Pengamat Terorisme Universitas Malikussaleh, Al Chaidar, mengatakan bahwa sejak dulu kelompok Salafi Jihadi dan Salafi Takfiri tidak pernah mau berpartisipasi secara langsung dalam pemilu. Mereka ikut menyebarkan meme, baik di grup yang tertutup dan terbatas atau di media sosial yang bersifat terbuka.

Awalnya, mereka hanya membenci seorang calon presiden karena suka menonton film porno. Mereka tidak membenci calon wakil presidennya sampai muncul pernyataan tentang LGBT menurut Al Chaidar. Mereka ingin menunggangi pemilihan umum untuk memuluskan agenda politik mereka mewujudkan negara khilafah, dengan melakukan provokasi di media sosial yang mengarah pada kekerasan dan merencanakan serangan-serangan.

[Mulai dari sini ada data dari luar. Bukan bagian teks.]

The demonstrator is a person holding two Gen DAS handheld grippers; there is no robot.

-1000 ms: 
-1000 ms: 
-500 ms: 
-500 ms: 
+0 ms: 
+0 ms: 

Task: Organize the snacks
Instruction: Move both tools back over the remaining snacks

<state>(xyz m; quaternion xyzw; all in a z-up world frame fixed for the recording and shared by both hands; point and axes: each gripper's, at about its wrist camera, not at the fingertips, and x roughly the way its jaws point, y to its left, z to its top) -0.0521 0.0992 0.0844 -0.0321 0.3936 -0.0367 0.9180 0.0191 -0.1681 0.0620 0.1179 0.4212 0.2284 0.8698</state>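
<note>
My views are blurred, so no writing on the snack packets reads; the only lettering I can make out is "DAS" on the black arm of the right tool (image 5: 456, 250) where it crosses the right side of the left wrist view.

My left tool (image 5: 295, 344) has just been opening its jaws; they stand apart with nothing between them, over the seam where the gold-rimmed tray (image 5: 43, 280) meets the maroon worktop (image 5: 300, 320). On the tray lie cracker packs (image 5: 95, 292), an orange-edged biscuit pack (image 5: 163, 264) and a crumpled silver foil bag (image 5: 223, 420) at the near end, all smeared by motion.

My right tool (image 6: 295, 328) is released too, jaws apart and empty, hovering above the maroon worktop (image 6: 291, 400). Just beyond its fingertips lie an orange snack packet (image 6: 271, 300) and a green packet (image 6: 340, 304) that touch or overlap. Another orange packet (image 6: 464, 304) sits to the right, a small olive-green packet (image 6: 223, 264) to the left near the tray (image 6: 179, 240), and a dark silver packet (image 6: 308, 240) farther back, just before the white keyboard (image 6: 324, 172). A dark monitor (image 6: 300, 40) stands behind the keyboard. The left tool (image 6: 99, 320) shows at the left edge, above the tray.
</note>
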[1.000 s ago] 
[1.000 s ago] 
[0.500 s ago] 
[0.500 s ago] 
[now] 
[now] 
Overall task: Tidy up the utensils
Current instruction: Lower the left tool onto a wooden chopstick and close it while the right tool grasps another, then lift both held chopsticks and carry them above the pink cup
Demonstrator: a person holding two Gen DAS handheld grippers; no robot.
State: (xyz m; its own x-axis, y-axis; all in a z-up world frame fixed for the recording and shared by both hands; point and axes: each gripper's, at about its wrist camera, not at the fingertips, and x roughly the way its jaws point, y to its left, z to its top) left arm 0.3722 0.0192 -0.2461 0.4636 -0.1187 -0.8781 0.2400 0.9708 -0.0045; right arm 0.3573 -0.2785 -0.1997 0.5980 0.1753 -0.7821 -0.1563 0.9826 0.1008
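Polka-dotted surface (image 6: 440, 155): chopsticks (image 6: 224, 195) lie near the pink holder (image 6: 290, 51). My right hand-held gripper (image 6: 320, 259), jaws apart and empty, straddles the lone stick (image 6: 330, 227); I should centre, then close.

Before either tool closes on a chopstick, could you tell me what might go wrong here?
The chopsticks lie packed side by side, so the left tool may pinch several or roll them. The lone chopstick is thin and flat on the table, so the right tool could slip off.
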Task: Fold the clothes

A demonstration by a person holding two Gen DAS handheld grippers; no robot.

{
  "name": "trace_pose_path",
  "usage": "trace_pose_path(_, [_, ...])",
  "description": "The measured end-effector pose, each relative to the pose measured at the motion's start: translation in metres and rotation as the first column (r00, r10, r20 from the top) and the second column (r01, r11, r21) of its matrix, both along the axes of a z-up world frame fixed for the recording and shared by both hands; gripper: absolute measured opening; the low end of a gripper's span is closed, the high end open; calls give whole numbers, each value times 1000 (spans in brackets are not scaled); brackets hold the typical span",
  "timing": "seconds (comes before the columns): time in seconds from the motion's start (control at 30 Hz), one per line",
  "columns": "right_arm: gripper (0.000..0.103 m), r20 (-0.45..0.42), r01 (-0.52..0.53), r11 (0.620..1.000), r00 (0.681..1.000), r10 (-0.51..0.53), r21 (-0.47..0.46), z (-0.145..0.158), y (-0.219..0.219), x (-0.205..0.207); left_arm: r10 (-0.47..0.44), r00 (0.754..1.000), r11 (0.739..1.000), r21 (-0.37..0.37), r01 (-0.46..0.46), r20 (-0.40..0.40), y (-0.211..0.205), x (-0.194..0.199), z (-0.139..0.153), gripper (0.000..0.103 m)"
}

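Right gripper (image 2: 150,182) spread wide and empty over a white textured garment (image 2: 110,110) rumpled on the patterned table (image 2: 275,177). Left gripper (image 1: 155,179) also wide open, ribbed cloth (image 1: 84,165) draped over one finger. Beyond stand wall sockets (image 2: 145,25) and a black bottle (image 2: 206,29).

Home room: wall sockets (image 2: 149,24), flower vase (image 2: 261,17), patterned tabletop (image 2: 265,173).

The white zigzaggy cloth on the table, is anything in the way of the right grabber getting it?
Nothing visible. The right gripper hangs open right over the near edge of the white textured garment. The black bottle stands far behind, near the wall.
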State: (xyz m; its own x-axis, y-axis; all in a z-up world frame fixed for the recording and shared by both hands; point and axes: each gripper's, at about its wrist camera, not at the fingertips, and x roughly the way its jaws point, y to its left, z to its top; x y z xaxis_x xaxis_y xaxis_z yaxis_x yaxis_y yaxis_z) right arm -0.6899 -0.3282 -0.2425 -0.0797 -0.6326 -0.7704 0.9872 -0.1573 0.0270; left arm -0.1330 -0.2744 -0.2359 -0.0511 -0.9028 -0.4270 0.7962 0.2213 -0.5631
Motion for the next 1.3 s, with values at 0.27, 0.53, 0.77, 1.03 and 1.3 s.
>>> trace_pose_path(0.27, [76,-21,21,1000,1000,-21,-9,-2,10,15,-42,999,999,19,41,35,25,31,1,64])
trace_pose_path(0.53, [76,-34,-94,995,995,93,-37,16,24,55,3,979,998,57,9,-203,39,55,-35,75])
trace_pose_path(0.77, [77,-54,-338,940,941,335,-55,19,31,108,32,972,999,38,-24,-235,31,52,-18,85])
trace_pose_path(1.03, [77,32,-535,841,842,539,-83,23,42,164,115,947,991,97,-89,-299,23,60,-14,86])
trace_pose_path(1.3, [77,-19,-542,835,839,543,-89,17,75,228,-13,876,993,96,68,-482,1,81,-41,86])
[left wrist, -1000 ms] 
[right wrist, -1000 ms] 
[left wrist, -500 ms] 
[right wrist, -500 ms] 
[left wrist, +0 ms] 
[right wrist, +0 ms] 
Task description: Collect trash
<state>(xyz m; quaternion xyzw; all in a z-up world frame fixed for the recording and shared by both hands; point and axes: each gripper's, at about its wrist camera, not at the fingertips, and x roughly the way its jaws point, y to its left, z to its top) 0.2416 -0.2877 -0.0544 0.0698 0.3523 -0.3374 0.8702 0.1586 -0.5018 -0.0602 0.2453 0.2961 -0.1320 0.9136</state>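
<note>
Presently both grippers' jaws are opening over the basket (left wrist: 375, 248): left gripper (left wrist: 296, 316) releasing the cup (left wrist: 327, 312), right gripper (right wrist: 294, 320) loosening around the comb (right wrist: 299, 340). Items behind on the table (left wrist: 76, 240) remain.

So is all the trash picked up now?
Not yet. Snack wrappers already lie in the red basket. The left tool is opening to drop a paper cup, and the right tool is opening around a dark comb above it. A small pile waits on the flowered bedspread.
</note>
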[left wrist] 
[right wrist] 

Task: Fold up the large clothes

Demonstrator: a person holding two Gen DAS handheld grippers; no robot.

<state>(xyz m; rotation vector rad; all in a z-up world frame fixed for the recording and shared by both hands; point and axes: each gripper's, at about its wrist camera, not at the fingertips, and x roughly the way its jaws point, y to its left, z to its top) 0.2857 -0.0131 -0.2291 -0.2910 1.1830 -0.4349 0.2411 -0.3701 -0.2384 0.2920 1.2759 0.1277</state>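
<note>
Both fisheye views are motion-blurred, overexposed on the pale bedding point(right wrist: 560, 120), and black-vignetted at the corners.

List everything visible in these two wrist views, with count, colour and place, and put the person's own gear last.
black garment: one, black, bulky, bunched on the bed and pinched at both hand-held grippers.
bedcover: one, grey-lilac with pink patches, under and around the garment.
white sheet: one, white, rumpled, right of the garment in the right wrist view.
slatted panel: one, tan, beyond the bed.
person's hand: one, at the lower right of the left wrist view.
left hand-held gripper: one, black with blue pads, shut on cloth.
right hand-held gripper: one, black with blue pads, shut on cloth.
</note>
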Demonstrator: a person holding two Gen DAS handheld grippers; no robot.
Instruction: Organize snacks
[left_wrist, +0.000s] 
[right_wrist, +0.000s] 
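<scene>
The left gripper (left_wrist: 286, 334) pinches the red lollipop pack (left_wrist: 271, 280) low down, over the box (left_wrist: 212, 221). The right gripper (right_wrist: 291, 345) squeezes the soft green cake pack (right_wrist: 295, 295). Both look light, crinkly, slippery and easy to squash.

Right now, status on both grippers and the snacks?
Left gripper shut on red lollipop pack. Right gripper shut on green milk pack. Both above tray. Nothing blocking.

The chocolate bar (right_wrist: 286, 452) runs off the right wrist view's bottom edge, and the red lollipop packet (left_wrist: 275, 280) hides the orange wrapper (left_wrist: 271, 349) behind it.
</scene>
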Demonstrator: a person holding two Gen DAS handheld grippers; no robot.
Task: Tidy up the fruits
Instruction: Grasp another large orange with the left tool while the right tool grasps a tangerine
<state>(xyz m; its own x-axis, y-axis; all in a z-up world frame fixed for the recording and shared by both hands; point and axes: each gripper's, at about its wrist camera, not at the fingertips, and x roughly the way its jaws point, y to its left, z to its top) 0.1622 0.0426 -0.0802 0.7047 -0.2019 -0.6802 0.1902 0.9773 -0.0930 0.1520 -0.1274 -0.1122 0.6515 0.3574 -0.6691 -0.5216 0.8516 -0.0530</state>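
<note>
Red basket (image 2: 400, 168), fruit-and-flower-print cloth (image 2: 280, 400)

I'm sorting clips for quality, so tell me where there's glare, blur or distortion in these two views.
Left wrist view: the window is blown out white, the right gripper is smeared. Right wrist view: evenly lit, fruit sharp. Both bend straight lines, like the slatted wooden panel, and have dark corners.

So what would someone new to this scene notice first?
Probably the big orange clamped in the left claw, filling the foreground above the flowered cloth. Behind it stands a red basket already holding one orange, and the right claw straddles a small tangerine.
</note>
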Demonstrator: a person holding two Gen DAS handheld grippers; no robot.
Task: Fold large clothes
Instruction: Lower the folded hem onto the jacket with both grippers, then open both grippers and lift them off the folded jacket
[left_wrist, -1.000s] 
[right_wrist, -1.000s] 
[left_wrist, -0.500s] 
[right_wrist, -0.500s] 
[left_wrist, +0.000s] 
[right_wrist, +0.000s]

Sopar Peranto, peneliti dari Habibie Center, mengatakan bahwa kecil kemungkinan kelompok yang berbaiat pada ISIS ikut mencoblos ataupun menjadi simpatisan calon presiden dan calon wakil presiden tertentu. Namun yang terjadi, mereka melakukan provokasi dan turut menggiring opini masyarakat sehingga tercipta kegaduhan yang membuat konflik di masyarakat.

Kelompok teroris dan penyebar paham radikalisme masih tetap konsisten untuk tidak mendukung pemerintahan demokrasi. Mereka memanfaatkan momentum pemilu dan isu-isu yang muncul untuk propaganda mereka. Maka dari itu kita perlu mewaspadai segala Informasi yang diterima juga menganalisa kebenaran sumber penyampai berita.